ORC.B	Set all the bits of each byte if there’s at least 1 bit set.
REV8	Reverse the byte order of the first operand.
BCLR	Clear the bit of the first operand. The bit position is specified by the first 5 bits of the second operand.
BINV	Invert the bit of the first operand. The bit position is specified by the first 5 bits of the second operand.
BSET	Set the bit of the first operand. The bit position is specified by the first 5 bits of the second operand.
BEXT	Extract the bit of the first operand. The bit position is specified by the first 5 bits of the second operand.

The majority of Zbb instructions were omitted due to their limited value in significantly expanding the area footprint of the bit manipulation unit. Instead, a select subset of Zbb was chosen:

MAX, MAXU, MIN, MINU: These instructions are frequently employed, even in C code.
REV8: Essential for converting data endianness, especially in network applications.
ORC.B: Valuable for string processing, graphics, and more.

For utilization, programmers should compile these instructions in separate assembly files with the Zbb extension enabled and then invoke them from the C code.

Control Status Registers Unit

The control status register unit (CSRU) holds the architectural state of the CPU (excluded the register file). The unit have a read and a write port, the read data is usually used as feedback to write the new value inside the CSR. The operations executed are:

CSR Operations
Name	Description
SWAP	Write the first operand in the CSR and save the CSR’s old value into the register destination.
SET	Read the old value of the CSR and OR it with the first operand value, save the CSR’s old value into the register destination.
CLEAR	Read the old value of the CSR and AND it with the first operand negated value, save the CSR’s old value into the register destination.

If an instruction writes a CSR, the value is saved into a buffer register. Because the CSRU rapresent the internal state of the CPU, it needs to be updated once the instruction gets written back. Otherwise, if an exception or an interrupt occour, the pipeline would get flushed but the state would still be changed. Once the instruction pass the writeback stage, the buffer register gets cleared and the corresponding finally CSR written.

Load Store Unit

The load store unit along with the ALU, is considered the most important component of the execution unit, it manages the interactions between CPU and memory controller. It is comprised of two distinct units: the load unit (LDU) and the store unit (STU), each responsible for overseeing the respective load interface and store interface. These units operate independently, allowing one to issue a request while the other might be waiting, resulting in concurrent communication.

Whether or not the memory can accommodate both load and store requests simultaneously it’s based on the implementation of the system, but generally speaking, loads have more priority than the stores, due to their potential to introduce critical data dependencies within the system.

Within the load-store unit, a priority logic mechanism is in place to handle scenarios where both the LDU and STU generate a valid signal simultaneously.
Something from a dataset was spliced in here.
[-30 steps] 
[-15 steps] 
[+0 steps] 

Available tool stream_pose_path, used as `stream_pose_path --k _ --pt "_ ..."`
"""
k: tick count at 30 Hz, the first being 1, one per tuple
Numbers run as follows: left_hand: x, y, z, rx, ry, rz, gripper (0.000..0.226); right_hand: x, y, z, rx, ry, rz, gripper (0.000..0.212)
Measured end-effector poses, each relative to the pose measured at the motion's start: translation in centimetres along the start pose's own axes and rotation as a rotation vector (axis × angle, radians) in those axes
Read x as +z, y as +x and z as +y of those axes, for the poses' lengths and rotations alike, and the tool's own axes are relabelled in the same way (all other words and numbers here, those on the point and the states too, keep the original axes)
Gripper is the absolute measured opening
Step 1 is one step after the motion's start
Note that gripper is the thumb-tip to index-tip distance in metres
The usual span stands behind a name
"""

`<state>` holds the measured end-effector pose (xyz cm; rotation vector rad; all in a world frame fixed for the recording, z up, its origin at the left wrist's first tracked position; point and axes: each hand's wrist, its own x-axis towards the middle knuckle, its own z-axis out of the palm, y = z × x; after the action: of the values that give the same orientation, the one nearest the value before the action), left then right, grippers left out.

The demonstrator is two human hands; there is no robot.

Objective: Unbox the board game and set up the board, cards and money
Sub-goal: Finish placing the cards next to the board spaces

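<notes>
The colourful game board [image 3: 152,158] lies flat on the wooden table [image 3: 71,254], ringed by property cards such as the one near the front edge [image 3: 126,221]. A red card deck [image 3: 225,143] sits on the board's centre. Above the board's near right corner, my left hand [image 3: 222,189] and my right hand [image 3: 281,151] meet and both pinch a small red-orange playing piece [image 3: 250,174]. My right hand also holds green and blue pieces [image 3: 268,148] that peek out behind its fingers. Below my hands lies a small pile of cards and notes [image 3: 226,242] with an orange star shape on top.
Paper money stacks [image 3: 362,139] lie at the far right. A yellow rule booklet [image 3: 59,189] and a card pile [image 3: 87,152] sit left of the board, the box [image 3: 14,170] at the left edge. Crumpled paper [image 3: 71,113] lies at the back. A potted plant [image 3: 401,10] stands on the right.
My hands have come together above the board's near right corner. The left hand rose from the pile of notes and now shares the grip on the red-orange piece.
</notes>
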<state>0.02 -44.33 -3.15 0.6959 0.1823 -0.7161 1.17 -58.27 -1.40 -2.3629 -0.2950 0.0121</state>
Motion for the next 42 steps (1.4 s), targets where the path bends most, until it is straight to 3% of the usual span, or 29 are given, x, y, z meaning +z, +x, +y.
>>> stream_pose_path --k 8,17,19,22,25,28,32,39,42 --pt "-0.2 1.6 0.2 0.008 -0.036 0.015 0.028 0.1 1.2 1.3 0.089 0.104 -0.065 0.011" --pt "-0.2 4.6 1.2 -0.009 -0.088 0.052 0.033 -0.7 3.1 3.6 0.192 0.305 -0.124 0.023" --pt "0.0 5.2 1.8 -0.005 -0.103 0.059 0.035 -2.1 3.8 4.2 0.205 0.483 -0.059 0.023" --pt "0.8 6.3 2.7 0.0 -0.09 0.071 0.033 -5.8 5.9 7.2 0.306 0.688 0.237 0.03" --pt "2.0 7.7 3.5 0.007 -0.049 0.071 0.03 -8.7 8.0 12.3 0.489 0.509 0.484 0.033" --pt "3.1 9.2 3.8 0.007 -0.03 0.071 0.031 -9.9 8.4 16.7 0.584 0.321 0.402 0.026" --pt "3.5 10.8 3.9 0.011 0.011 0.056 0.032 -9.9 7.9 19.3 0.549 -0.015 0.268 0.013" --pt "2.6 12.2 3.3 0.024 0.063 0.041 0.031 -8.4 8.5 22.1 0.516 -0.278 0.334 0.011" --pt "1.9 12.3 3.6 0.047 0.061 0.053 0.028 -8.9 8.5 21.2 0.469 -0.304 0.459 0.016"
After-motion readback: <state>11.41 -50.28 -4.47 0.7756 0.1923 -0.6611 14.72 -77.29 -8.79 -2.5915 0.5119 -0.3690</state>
In such cases, the system temporarily halts the STU for a single clock cycle, giving precedence to the LDU’s result.

Load Unit

The load unit is responsable for issuing load requests to the memory controller and elaborating the data received from the memory based on the instruction. The operations executed are:

LDU Operations
Name	Description
LDB	Load a byte from memory.
LDH	Load an half-word from memory.
LDW	Load a word from memory.

An additional bit is used to specify whether the operation is signed or unsigned.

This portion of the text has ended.